Reapproach quay containers
Part 2 in an N part series where I try to get our forem:testing containers to run the test suite
Jotting down a few notes before I get started. Talked earlier this week with Joe about how they overcame volume mount and user permissions issues for the forem self-host instances (Digital ocean droplet running podman running thes quay.io/forem/forem:latest image plus supporting services).
One thing that needed/needs to happen is removing the root user and using the forem user (sounds like a docker-compose change- the container file already builds a forem user, we weren't using that). - Snapped this commit together during the discussion https://github.com/djuber/forem/commit/36dc3c56a1f18351983bd038f28e49c60ff016be
My last series of tests would copy the tree into the image during build (so any code changes locally required a rebuild of the image, which wasn't a problem as long as just running the container was the task at hand, but could be a big hassle for live use/reuse).

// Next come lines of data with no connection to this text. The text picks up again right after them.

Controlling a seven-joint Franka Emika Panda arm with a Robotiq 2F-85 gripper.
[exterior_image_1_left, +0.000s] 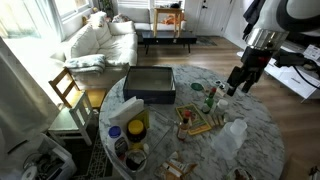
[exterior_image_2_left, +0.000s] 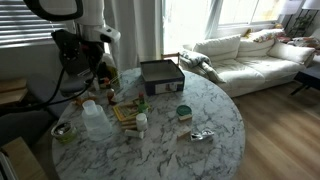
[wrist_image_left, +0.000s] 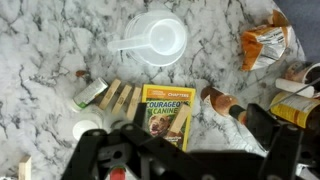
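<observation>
The gripper (wrist_image_left: 185, 138) hangs with its jaws spread as wide as they go. It holds nothing and touches nothing. In the wrist view its black metal fingers (wrist_image_left: 272, 130) stand at the lower left and lower right of the frame. Between them, flat on the tabletop, lies a yellow paperback book (wrist_image_left: 166, 115) with "Courageous Canine" on its glossy cover. It sits at the bottom centre of that view, directly under the open jaws.

Just left of the book is a row of pale wooden slats (wrist_image_left: 121, 97), with a small green-labelled packet (wrist_image_left: 90, 93) beside them. A brown glass bottle (wrist_image_left: 224, 103) lies on its side, close to the book's right edge. At top centre sits a round white plastic scoop (wrist_image_left: 156, 38) with a short handle, and at upper right a crinkled orange snack bag (wrist_image_left: 262, 44).

In both exterior views the gripper (exterior_image_1_left: 241, 82) (exterior_image_2_left: 103, 76) hovers over the edge of a round marble table (exterior_image_1_left: 265, 130) veined in grey. A shallow black rectangular box (exterior_image_1_left: 150, 84) rests further in, well apart from the book.
</observation>
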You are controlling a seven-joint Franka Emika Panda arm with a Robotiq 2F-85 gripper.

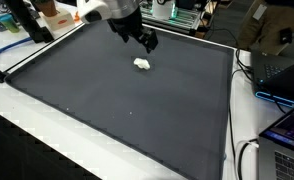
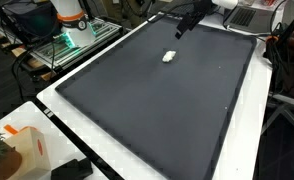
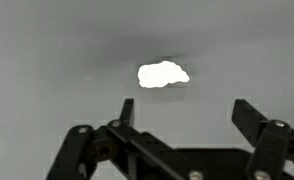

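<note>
Dark mat (image 1: pixel 117 110) covers nearly all of the white tabletop (image 1: pixel 27 130) in both exterior views, with cables and gear crowding the edges beyond it. On the mat you have a single small white lump (image 1: pixel 142 64), lying toward the end where the arm (image 1: pixel 107 8) comes in and well apart from every border. Your fingers (image 1: pixel 149 42) hang above the mat near the lump, on the arm's side of it, and clear of it. They are released, spread wide, with nothing between them. In the wrist view the lump (image 3: pixel 163 74) sits on bare mat ahead of the fingers (image 3: pixel 127 112), within the span of the two tips but closer to one than the other. It glares too bright there for you to tell what it is made of. In an exterior view the lump (image 2: pixel 169 56) shows the same gap to the fingers (image 2: pixel 180 30).
</note>
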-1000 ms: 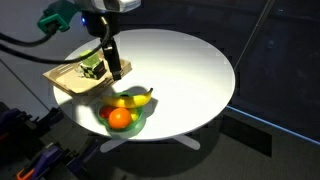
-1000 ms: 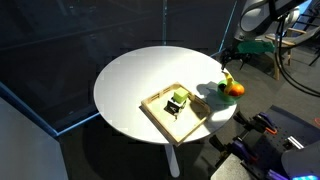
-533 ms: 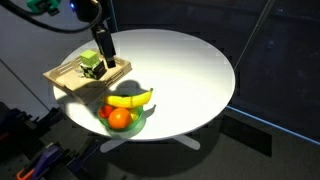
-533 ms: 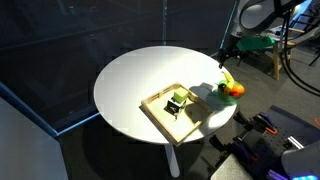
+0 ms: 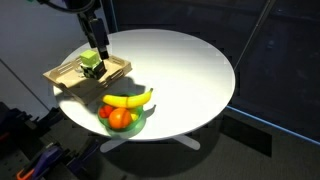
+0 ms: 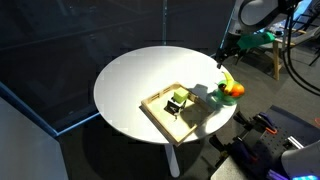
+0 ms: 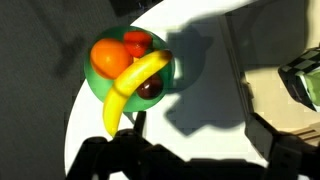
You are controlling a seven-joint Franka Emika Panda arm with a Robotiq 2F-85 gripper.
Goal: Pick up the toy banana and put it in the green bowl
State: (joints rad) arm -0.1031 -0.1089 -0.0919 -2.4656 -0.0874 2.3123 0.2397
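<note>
The yellow toy banana (image 5: 130, 99) lies across the green bowl (image 5: 139, 121) at the table's edge, on top of the round orange fruits (image 5: 120, 118). It also shows in the wrist view (image 7: 131, 86), resting in the bowl (image 7: 166, 74). In an exterior view the banana (image 6: 226, 80) and bowl (image 6: 221, 95) are small. My gripper (image 5: 99, 50) hangs above the table, apart from the bowl and over the tray's side. In the wrist view it (image 7: 195, 146) is open and empty, and its dark fingers (image 7: 270, 140) frame the bottom edge.
A rectangular wooden tray (image 5: 66, 76) with a green toy (image 5: 92, 62) on it sits beside the bowl. It shows in both exterior views (image 6: 158, 111). The white round table (image 5: 185, 70) ends just past the bowl. Cables and gear lie below.
My gripper has lifted and drawn away from the bowl toward the tray. The banana stays lying in the bowl.
</note>
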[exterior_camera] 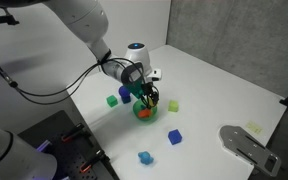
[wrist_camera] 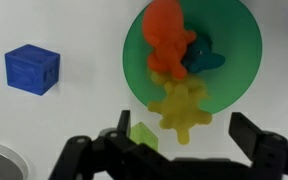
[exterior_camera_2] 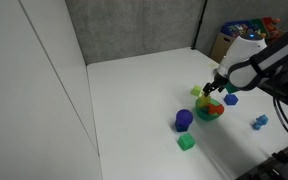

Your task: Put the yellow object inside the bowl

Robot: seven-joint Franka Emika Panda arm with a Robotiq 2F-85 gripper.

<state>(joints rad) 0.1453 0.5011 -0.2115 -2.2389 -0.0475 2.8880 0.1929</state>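
Black Robotiq gripper (wrist_camera: 187, 150), jaws spread wide, hovers over small yellow star-shaped toy (wrist_camera: 182, 108), apparently untouched, inside the round green bowl (wrist_camera: 239, 50).

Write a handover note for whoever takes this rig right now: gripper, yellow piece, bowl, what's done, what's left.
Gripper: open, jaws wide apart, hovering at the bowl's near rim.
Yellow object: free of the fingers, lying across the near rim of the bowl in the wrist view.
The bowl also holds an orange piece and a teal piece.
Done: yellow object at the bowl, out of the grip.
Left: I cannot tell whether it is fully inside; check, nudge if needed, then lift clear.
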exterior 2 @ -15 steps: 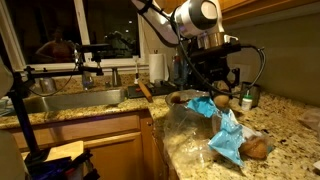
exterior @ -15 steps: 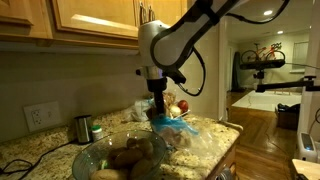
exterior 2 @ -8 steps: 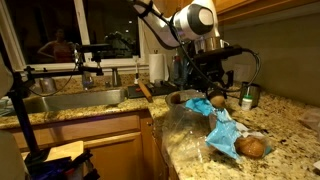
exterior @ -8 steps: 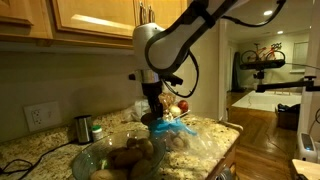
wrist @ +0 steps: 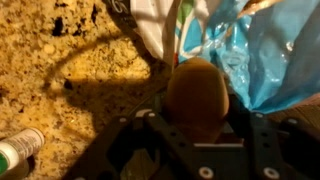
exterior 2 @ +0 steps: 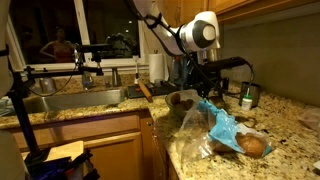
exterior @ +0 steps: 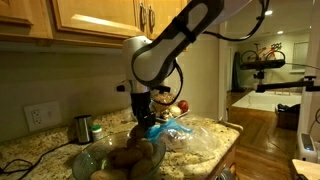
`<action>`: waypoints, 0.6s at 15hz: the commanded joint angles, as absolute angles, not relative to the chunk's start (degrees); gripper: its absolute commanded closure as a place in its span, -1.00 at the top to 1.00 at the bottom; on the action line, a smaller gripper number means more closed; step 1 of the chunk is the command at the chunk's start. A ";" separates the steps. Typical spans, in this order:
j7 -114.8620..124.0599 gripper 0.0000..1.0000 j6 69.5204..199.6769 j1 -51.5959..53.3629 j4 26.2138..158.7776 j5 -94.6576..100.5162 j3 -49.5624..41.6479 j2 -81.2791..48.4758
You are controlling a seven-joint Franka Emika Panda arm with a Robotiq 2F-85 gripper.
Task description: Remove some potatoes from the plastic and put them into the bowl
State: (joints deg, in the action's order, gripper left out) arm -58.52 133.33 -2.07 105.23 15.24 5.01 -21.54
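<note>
while the wide glass bowl (exterior: pixel 82 150) sits at 8 o'clock of the crinkled plastic (exterior: pixel 200 140), the gripper (wrist: pixel 197 112) is clamped on one potato (wrist: pixel 197 85) over the bowl's near edge; probably firm, weighty and dull-skinned, best pinched across its middle

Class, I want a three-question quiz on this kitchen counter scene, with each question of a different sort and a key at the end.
1. True or false: the claw is gripping a potato.
2. Multiple choice: what already lies in the glass bowl? A. potatoes B. bananas C. nothing at all
3. Fill in the gap: the coloured part of the crinkled plastic bag is bright ____.

Key: 1 true; 2 A; 3 blue.
</note>
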 commanded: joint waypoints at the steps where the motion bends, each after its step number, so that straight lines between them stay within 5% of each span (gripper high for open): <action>1: -66.97 -0.22 133.59 -3.01 102.63 13.00 6.20 -23.24; 5: -72.64 -0.22 132.80 -3.03 101.49 11.78 6.08 -23.88; 6: -73.46 0.78 132.47 -3.01 101.37 11.42 6.04 -23.94; 9: -75.55 0.96 132.01 -3.00 100.99 9.81 6.15 -24.10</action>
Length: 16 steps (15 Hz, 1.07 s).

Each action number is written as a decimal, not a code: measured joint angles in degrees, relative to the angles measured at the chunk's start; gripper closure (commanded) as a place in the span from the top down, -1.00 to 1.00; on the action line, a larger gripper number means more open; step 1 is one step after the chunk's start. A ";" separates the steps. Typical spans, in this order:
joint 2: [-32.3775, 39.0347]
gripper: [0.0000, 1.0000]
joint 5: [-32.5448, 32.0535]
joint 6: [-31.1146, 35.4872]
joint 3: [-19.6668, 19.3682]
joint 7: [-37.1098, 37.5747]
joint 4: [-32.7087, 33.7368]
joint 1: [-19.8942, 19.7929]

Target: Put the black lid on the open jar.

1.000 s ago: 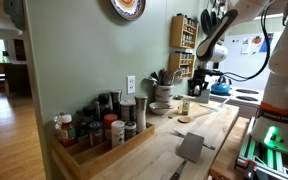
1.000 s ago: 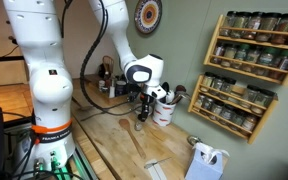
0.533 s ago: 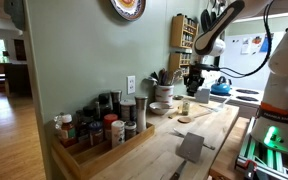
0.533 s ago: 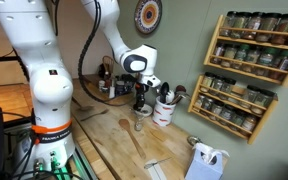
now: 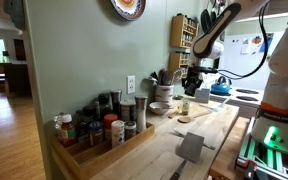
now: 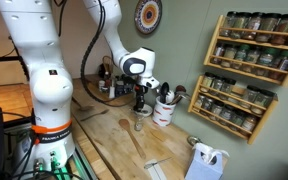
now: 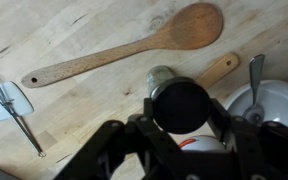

My problems with port vs expose are still valid (I think I want to change to expose basically for everything in testing - unless there's value in seeing port 3000 I shouldn't need to stop the local dev env to interact with docker).
How do I isolate the "testing" stage in the container file?
docker build --target="testing" . I think this might be correct.
Change 1:
make the entrypoint call rspec instead of rails server - I remember this being a weird decision when I was using docker compose to run the tests because of how the output happened
-CMD ["bundle", "exec", "rails", "server", "-b", "0.0.0.0", "-p", "3000"]
+CMD ["bundle", "exec", "rspec"]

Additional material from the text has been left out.